This is the last one in the series of articles that go through the architecture of a small game engine for a small game, The Jelly Reef. The very last thing that was implemented into the game was the graphics. The art team in the first weeks of development was looking for the right look for the game. In mean time the our designer was looking for the right feel, we decided give this top priority and started writing the gameplay code and all the infrastructure. The graphics would wait up until we know what the game will be and look like.
With four talented drawing artist on the team, we knew that the game will be hand painted for the most part and that we will use sprite sheets for all the animations. You would expect this to lead to a 2D rendering system. After all, the math in all previous articles was 2D and Vector2D's were all over place. But at the same time we wanted to have some depth to our top down perspective and considered using parallax effect to achieve that. Using parallax would have some drawbacks and might be difficult to tweak or draw art for. Instead we opted against it, so the rendering system is actually a 3D one. There is a 3D projective camera and 3D triangles are being send to the GPU so the depth is inherent.
The goal was to have a system that can render static images in layers that would make up the level, some animated sprites for the object in the game and lots of bubbles. All this without killing performance, of course. Almost everything is drawn alpha blended, but some things like the GUI overlay and seaweed would require special treatment. Additionally we also wanted to be able to scale and tint all the sprites.
In the core of our graphics system is the RenderJob which the only thing that our render manager can render. From its fields it's very clear how we implemented the needed functionality.
public enum RenderPass { AlphaTested, AlphaBlended, Overlay } // All the data need for rendering a object on screen // A class rather than a struct to enable reference storing public class RenderJob : IComparable<RenderJob> { // In which pass should the geometry be rendered public RenderPass RenderPass; // Used for depth sorting in alpha-blended jobs public float Height; // The vertices in world or model coordinates public VertexPositionTexture[] Vertices; // Indices of the vertices public int[] Indices; // If vertices are in model coordinates a suitable transform // matrix should be submited, if vertices are in world // coordinates the identity matrix should do fine public Matrix WorldMatrix; // A texture to draw this geometry with public Texture2D Texture; // Allows the texture to be tinted with a solid color public Vector4 Tint; // Allows a render job to disable the caustics public bool DisableCaustics; // Create new render job public RenderJob() { Tint = new Vector4(1, 1, 1, 1); } // Compares two render jobs public int CompareTo(RenderJob other) { if (Height > other.Height) return 1; if (Height < other.Height) return -1; return 0; // == } }
The rendering in our game is handled by the rendering manager and all entities that would like to be rendered need to implement the IRenderable inteface.
public interface IRenderable { IEnumerable<RenderJob> GetJobs(); }
The manager simply goes over all the entities and fills up three lists, one for each render pass. The list with Alpha blended jobs gets sorted by height, from the lowest to the highest. Then the lists are rendered in the order they were declared in the enum aboove.
Each level can have up to five layers and they are rendered as any other alpha blended job. The height, and hence the parallaxing amount, can be set for each layer. The size is automatically determinate to fit the level size with some clearing for the parallaxing. The level layers can be drawn as layers in Photoshop. In the game, their alignment at the the middle of the screen would be the same as while drawing. This means that parallaxing does not interfere with gameplay.

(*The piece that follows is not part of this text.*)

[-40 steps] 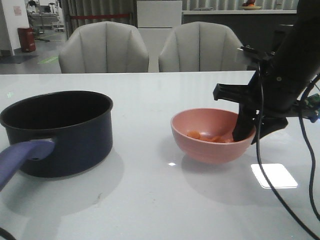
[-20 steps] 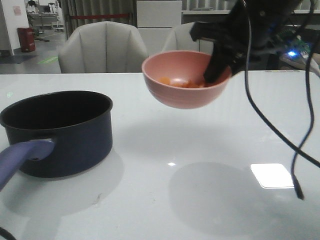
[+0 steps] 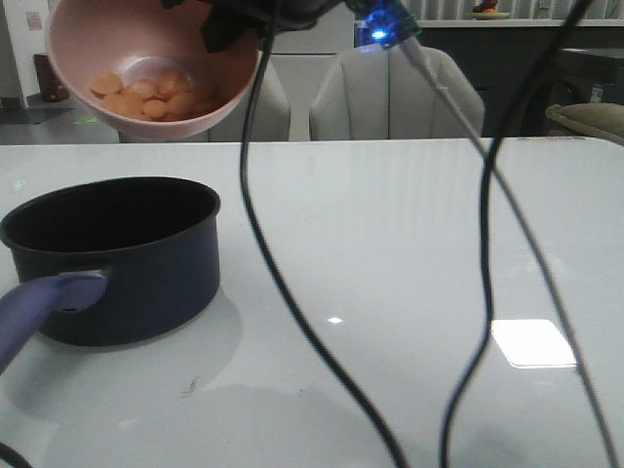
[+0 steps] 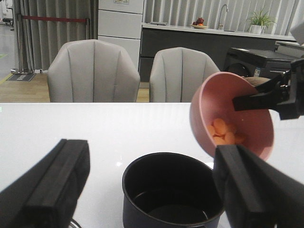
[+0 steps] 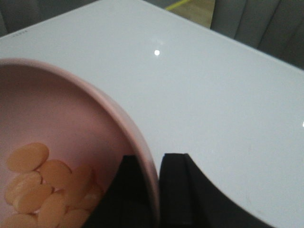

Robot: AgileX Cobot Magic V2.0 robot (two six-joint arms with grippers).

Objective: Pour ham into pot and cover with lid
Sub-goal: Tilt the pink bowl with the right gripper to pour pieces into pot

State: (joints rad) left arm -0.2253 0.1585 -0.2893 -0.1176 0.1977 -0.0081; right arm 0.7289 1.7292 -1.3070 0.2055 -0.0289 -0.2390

The game take place underwater. I really wanted for us to get that feeling early on by adding water caustics and started looking for real-time solutions on the subject. In the end none of the options looked convincing enough and many were too computationally expensive. We quickly opted for a precalculated sequence of images that tile in both, space and time. The image is applied in the shader and the strength of the effect can be tweaked per level. The shader also scales the effect with depth, adding another subtle depth cue.
This wraps up the articles series. I hope people will find them useful. If anyone needs more info, you can drop a comment below the article.
A new version of the engine is already in the making. It's based on a somewhat different concept, written in C++ and trying to be as platform independent as possible.